Industrialism had resulted in a nineteenth-century Britain that was shaped by ‘a social revolution with social causes and a social process as well as profound social effects, including the demise of the pre-industrial aristocratic society and the rise of the viable class society of mid-Victorian England’. In the last two decades of that century, a non-entrepreneurial professional class began to overtake the aristocratic and capitalist elites of the previous generation in both numbers and importance. In the older social systems, wealth was limited to land and capital and was concentrated in the hands of the few who controlled those resources. The rise of professionalism represented an expansion of the concept of wealth to include the resource of skilled and knowledgeable labour. This resulted in a changing social ideal.
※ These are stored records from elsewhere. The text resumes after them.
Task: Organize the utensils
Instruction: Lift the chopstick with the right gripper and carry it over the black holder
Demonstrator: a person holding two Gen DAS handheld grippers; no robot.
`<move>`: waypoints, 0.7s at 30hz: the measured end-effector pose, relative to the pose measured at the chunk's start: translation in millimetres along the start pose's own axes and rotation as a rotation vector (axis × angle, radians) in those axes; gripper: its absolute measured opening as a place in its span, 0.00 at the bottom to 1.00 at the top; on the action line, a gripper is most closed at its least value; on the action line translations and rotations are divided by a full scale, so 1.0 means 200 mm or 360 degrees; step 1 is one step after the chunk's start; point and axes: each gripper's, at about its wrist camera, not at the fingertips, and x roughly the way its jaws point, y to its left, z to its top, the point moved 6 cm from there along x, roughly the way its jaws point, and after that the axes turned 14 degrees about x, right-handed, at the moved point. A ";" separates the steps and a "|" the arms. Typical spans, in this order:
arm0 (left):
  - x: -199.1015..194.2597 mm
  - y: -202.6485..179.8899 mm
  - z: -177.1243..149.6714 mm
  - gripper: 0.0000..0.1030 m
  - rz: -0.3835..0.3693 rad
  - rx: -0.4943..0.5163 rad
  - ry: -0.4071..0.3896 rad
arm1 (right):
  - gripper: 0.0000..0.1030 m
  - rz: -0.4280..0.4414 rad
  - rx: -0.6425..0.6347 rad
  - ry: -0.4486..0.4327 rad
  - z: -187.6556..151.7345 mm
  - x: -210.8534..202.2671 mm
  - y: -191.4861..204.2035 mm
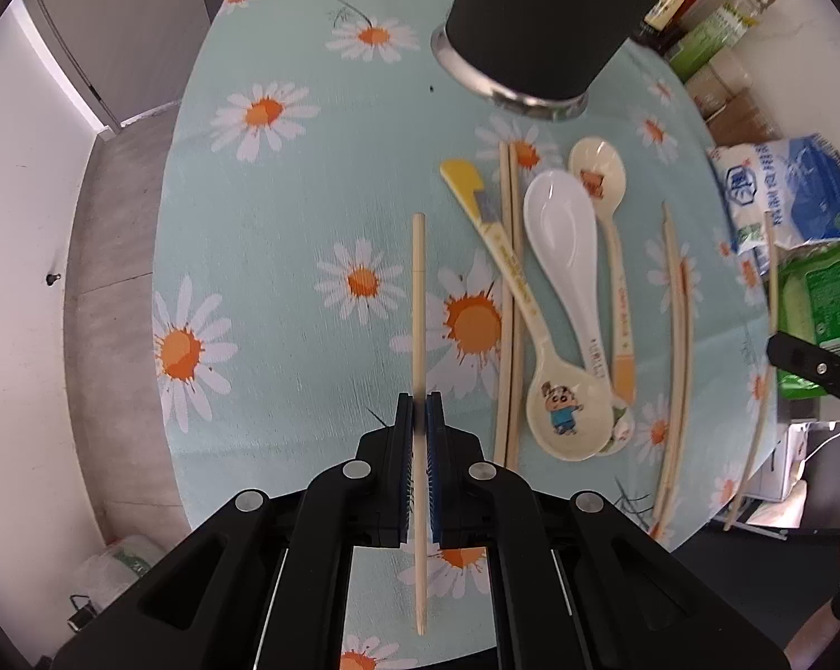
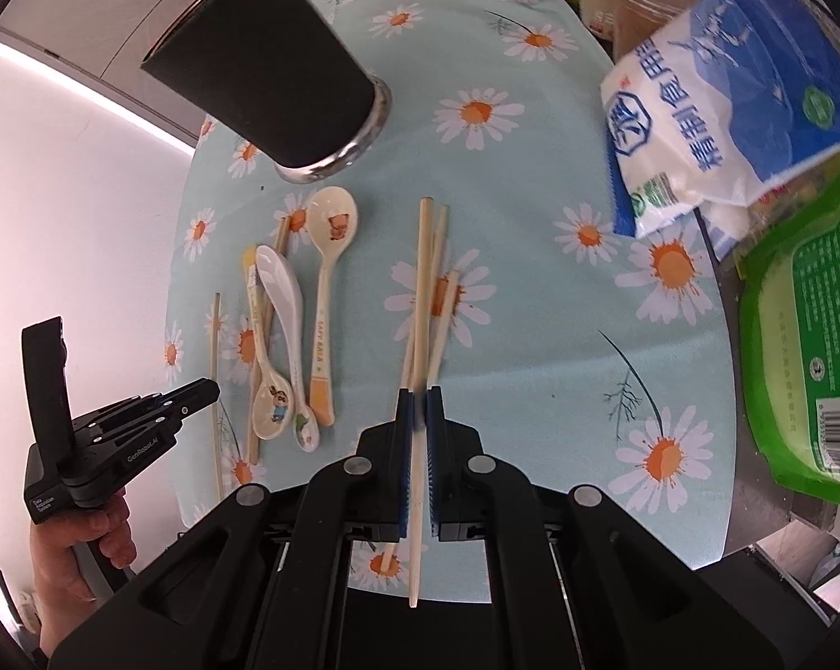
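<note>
Two grippers, each clamped on one chopstick. Left gripper: jaws closed tight on a chopstick that runs straight ahead from the tips over the daisy tablecloth, back end poking out behind the pads. Just right of its tips lie a pair of chopsticks side by side, then 3 spoons bunched together: cartoon spoon w/ yellow handle, white spoon partly over it, cream spoon w/ orange handle end. Further right, more loose chopsticks. Ahead & right of the tips stands a black cup w/ metal base rim.

Right gripper: jaws also closed, pinching a second chopstick that points fwd from the tips. Under and just beside it, a few loose chopsticks crossed on the cloth. Spoons sit left of the tips; cup ahead-left. Right of the tips: blue-white bag and green packet at the table edge. Far left in this view, the left gripper held in a hand.
</note>
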 end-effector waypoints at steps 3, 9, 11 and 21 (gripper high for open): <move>-0.06 0.02 0.03 0.04 -0.0035 -0.0013 -0.0078 | 0.05 -0.0004 -0.0037 -0.0015 0.02 -0.01 0.06; -0.21 0.00 0.09 0.04 -0.0103 -0.0009 -0.0236 | 0.06 0.0080 -0.0133 -0.0069 0.05 -0.05 0.23; -0.26 0.00 0.13 0.04 -0.0128 0.0003 -0.0299 | 0.06 0.0109 -0.0180 -0.0111 0.06 -0.07 0.30; -0.56 -0.04 0.30 0.04 -0.0251 0.0133 -0.0665 | 0.06 0.0282 -0.0344 -0.0298 0.17 -0.18 0.58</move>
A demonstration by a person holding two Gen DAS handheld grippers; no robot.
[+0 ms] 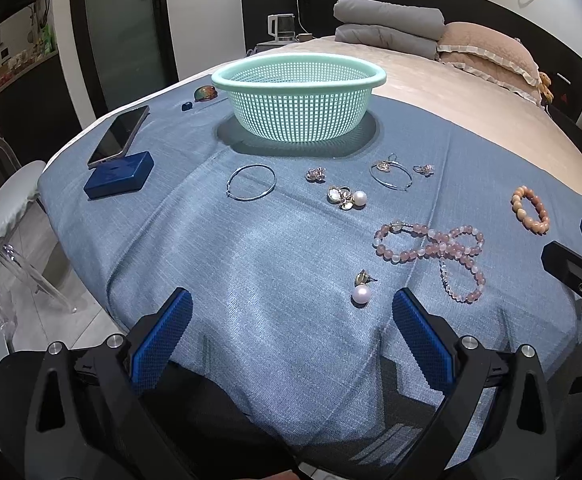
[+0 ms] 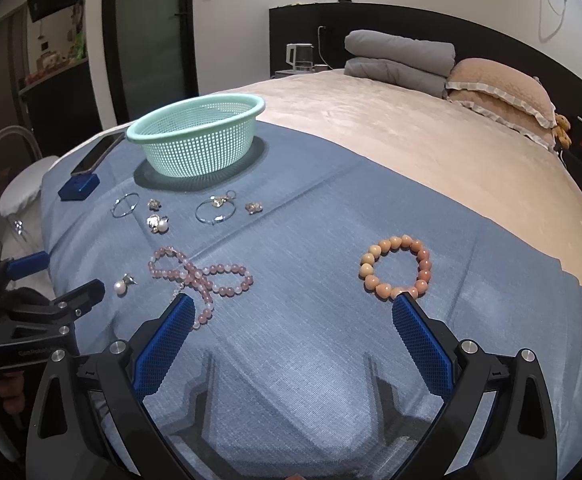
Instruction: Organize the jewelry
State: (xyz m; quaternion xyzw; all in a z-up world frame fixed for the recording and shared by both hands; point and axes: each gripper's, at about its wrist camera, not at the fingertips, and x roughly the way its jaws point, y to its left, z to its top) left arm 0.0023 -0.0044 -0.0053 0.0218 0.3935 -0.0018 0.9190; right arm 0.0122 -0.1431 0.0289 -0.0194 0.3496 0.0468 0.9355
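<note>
A mint green mesh basket (image 1: 299,76) (image 2: 195,120) stands empty at the far side of a blue cloth (image 1: 251,248). In front of it lie silver hoops (image 1: 251,182), small gold earrings (image 1: 315,174), a pearl cluster (image 1: 347,197), a pearl earring (image 1: 362,289) (image 2: 122,285), a pink bead necklace (image 1: 435,249) (image 2: 207,276) and an orange bead bracelet (image 1: 531,209) (image 2: 397,266). My left gripper (image 1: 291,312) is open and empty, just left of the pearl earring. My right gripper (image 2: 291,316) is open and empty, between necklace and bracelet.
A phone (image 1: 120,134) leans on a dark blue box (image 1: 119,175) at the left. A small brown clip (image 1: 205,93) lies behind it. Folded grey blankets (image 1: 387,24) and a pink pillow (image 1: 491,52) sit at the bed's far end. A clear chair (image 1: 7,208) stands left.
</note>
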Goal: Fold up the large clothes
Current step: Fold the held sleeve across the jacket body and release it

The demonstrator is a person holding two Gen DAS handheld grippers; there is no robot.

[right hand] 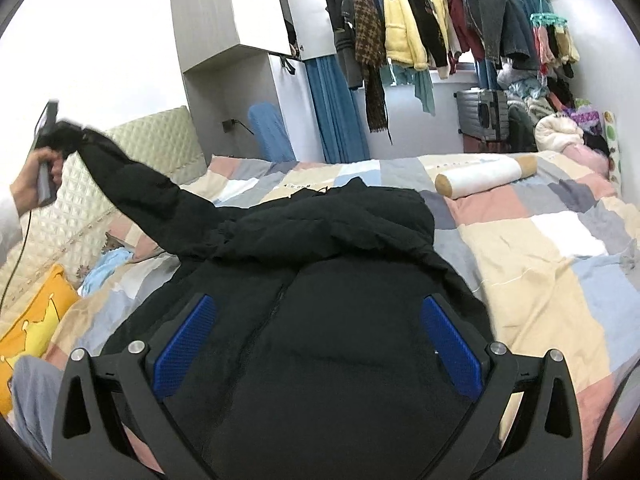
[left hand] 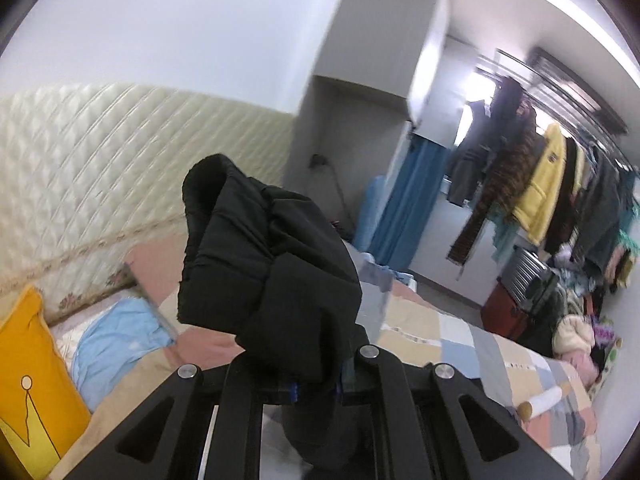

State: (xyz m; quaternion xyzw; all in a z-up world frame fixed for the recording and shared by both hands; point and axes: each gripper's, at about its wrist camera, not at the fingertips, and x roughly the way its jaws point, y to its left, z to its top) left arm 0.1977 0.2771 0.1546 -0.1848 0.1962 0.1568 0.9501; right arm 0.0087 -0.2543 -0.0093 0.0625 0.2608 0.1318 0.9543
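Your left gripper [left hand: 316,390] is clamped on the bunched cuff of the black padded jacket's sleeve [left hand: 264,256], which fills the centre of the left wrist view and hides the fingertips. From the right wrist view, that same gripper [right hand: 48,136] shows at the far left edge, raised in your hand [right hand: 30,184], with the sleeve [right hand: 140,196] stretched from it down to the jacket body. Your right gripper [right hand: 316,332] stands wide apart, its blue ribbed pads [right hand: 186,344] on either side of the jacket's front, pressing on nothing. The black padded jacket [right hand: 320,264] lies spread across the patchwork quilt [right hand: 540,240] on the bed, filling the lower middle of the frame, zip running down its centre. A white bolster cushion with tan ends [right hand: 486,174] rests on the quilt to the upper right, apart from the jacket. A yellow cushion [right hand: 36,320] sits at the lower left, and a rail of hanging clothes [right hand: 440,20] crosses the top.
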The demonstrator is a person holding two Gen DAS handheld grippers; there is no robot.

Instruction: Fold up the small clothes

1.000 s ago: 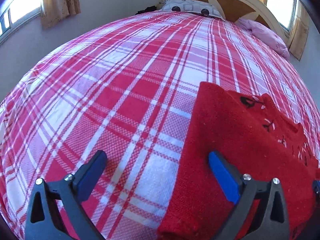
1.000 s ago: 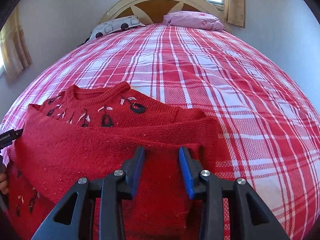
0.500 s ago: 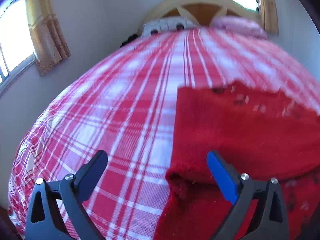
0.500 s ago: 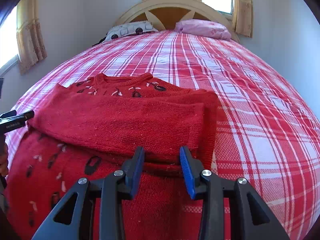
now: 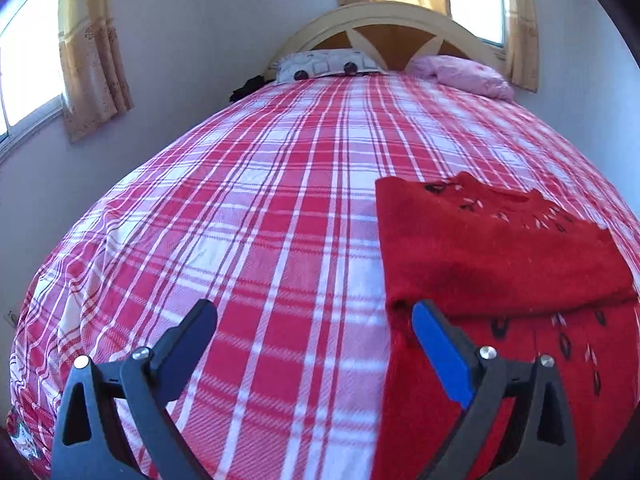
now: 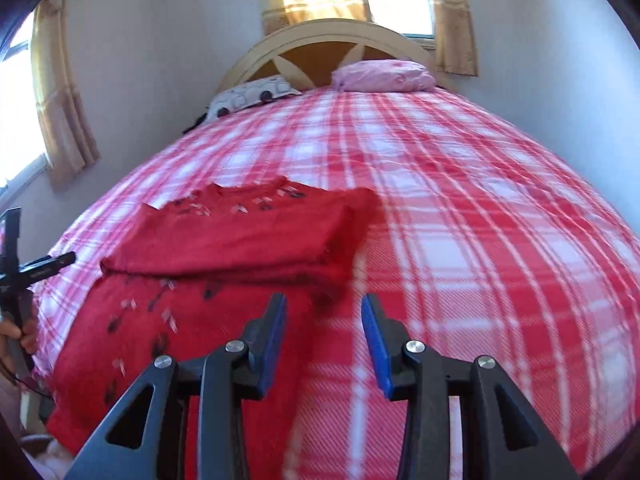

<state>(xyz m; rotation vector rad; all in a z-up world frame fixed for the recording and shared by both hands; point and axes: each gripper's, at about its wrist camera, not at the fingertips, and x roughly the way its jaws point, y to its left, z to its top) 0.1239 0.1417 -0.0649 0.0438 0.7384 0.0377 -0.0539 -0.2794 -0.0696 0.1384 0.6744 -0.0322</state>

The idea that a man could achieve success through access to labour and capital translated into a reliance on hard work and education. The professional proved himself ‘by persuading the rest of society and ultimately the state that his service was vitally important and therefore worthy of guaranteed reward’.One means of doing so lay in providing a service considered to be of value; the other was to subject this opportunity for individual advancement to rigorous scrutiny and exclude the unqualified, a term that was under constant revision. Gender was one important social category by which individuals in the late nineteenth century were understood by others and by which they defined themselves both personally and professionally. Gender played an important part in this revision of the concept of professional qualifications as increasing numbers of women began to have access to education and thus were granted entry to professional job markets.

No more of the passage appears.